Congratulations, comrades! Jeremy Corbyn is Labour leader, in the best decision the Labour party could have made in its current state.
But before unfurling the red flag over the Palace of Westminster, Corbyn isn’t a good pick for any of the reasons his supporters would give.
It is not because his socialist credentials – far left of where his party has been for the past 15 years – will provide a “real opposition” to the ruling Conservative party. It is not because his anti-austerity message has inspired thousands of young people to “engage” in politics. And it’s not even because, unlike his rivals in the Labour leadership election, he “stands for something”.
No, the reason Labour supporters – and all those invested in the health of British politics and the future of the left globally – should be celebrating his victory is because he is so electorally toxic.
Electing Corbyn is a necessary “scorched earth policy”, as some Labour politicians glumly refer to it behind the scenes. Having Corbyn in charge will eventually lead the party and its members to accept that lurching to the left won’t wash with the British electorate, and will push them rethink the party’s direction and image. Today’s results are the political equivalent of pressing a giant “reset” button.
Corbyn’s eventual electoral failure will be the wake-up call Labour needs following a catastrophic election result in May, under the leadership of the soft-left Ed Miliband, where it haemorrhaged 40 of its 41 seats in Scotland – a trusty heartland of Labour voters – to the nationalist Scottish National Party (SNP). It also lost seats all over England to the Conservative party, and saw the right-wing nationalist UK Independence Party (Ukip) eating dangerously into the northern blue collar it could once rely upon for guaranteed support.
This patchwork of defeat has led to an identity crisis within the party. Some, like Corbyn and the party members and supporters who voted for him today, erroneously believe Labour lost the election because it was not seen as left-wing enough and failed to provide an alternative to the Conservatives’ austerity programme.
Others, including a majority of the party’s MPs, correctly conclude that both Miliband’s lack of popularity (he languished at the bottom of opinion polls) and his economic policy – which involved spooking business with market interventions, and the economics of envy with policies like the Mansion Tax – scared the conservative British public.

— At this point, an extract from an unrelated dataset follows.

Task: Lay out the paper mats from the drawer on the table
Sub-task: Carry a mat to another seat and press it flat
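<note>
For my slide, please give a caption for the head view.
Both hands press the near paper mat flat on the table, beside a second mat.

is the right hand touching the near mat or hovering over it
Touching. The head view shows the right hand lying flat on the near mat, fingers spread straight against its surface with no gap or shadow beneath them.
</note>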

If the electorate couldn’t stomach Miliband’s piecemeal leftist economics, then there is no way it will risk voting Corbyn Prime Minister in the 2020 general election when he supports radical proposals like “people’s quantitative easing,” which would have the Bank of England print money for infrastructure projects.
Corbyn’s reputation as an old-fashioned socialist – he frequently sports a little Lenin-style flatcap and leads sing-alongs to the Red Flag at his rallies – would be enough to put off British voters. The tabloids’ insistence on labelling Miliband “Red Ed” was damaging enough to damage his chances, and it’s rumoured the Conservatives have a folder 90 pages thick of things to throw at Corbyn; rumours that are easy to believe considering Corbyn has previously called representatives of Hezbollah and Hamas “friends”, and shared platforms with anti-semites.
A traditional, dogmatic left-wing agenda will not win in the UK. But it is only by letting Corbyn have a go at steering the party away from the pragmatism and centrism of its New Labour days under Tony Blair and Gordon Brown that the confused party will have the proof they need to right the ship.
After losing so many voters across the political spectrum in the last election (middle-class progressives, working-class conservatives, first-time voters, the elderly), there are too many competing diagnosis of Labour’s ills to convince Corbyn supporters that his solution is the wrong one. Let him have a go, and prove the anti-Corbynites right.
And it’s not just Corbyn supporters who need to learn their lesson. Those who were supposed to articulate an alternative to the Corbyn dream of Labour’s future have failed in their duty. His opponents, Yvette Cooper, Liz Kendall and Andy Burnham, have all been robotic, uninspiring, negative and vague. “The other candidates have a lot to answer for,” a shadow cabinet minister who is far from a Corbyn supporter tells me. “What have we heard from them? There’s no detail, and no vision.”
A grumble among some Labour insiders is that the quality for which Miliband was most revered – keeping his party united after the tempestuous years of Blair versus Brown – actually delayed his party fighting the internal battles it needed to fight a long time ago. Lucky for Labour, it has now chosen a leader who will inevitably evoke a war to end all wars.